┏━━

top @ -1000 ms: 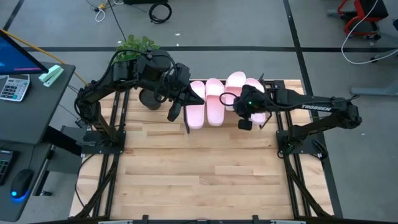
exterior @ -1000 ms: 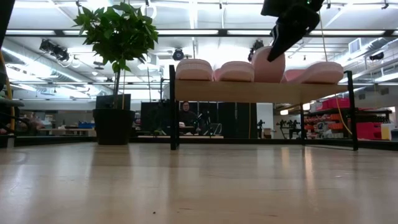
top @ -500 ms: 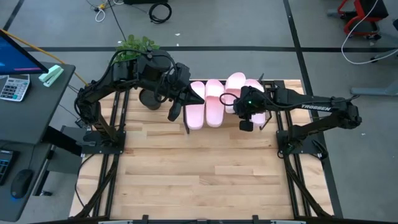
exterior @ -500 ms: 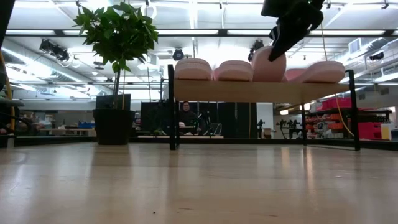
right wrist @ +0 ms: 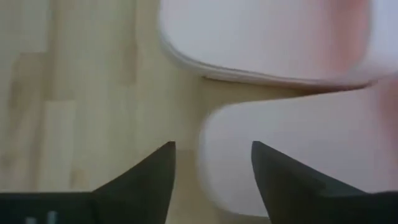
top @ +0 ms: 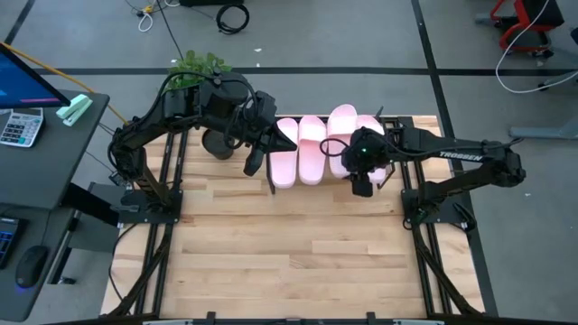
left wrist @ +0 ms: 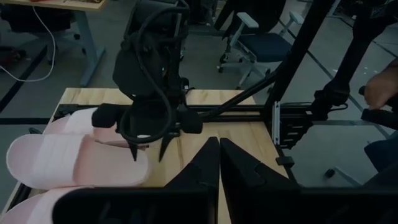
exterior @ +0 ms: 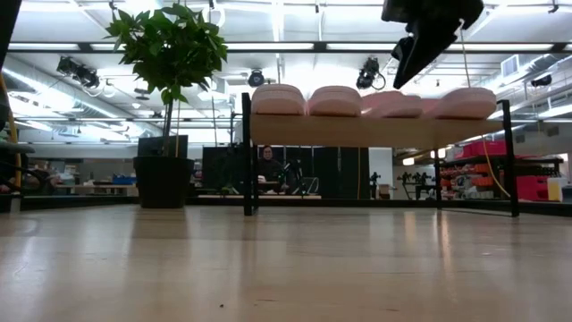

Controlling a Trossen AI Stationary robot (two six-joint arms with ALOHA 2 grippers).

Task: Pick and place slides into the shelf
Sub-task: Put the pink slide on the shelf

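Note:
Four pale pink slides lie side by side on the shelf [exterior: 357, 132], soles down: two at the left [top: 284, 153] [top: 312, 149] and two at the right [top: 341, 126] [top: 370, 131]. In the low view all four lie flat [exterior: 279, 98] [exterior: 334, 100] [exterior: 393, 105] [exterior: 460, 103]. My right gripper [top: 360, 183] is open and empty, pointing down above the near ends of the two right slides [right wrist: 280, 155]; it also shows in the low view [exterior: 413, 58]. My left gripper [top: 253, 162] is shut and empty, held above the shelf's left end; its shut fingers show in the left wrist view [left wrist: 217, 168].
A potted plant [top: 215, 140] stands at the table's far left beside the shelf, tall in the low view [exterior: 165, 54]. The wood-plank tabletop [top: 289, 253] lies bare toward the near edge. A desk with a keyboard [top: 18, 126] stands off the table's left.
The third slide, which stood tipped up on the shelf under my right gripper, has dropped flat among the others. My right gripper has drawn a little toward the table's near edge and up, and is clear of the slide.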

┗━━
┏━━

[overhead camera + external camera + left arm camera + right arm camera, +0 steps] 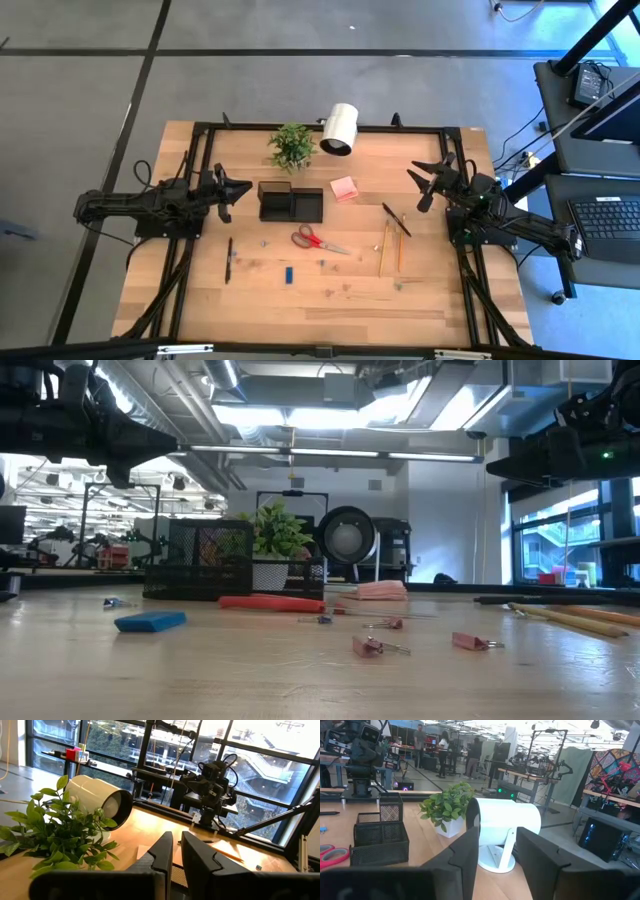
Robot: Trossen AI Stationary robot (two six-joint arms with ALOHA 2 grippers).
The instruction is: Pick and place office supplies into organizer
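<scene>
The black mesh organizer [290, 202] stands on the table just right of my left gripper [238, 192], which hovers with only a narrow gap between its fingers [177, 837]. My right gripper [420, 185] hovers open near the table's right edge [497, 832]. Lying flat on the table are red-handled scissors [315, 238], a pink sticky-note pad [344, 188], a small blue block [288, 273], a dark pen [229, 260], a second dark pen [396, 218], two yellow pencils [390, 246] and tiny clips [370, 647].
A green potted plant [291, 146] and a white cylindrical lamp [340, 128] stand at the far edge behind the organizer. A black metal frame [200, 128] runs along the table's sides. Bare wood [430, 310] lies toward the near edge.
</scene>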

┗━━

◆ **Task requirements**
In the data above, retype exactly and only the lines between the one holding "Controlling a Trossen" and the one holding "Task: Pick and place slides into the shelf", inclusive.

◆ **Output of the exercise**
Controlling a Trossen AI Stationary robot (two six-joint arms with ALOHA 2 grippers).

Task: Pick and place slides into the shelf

There is nothing else to add to the answer.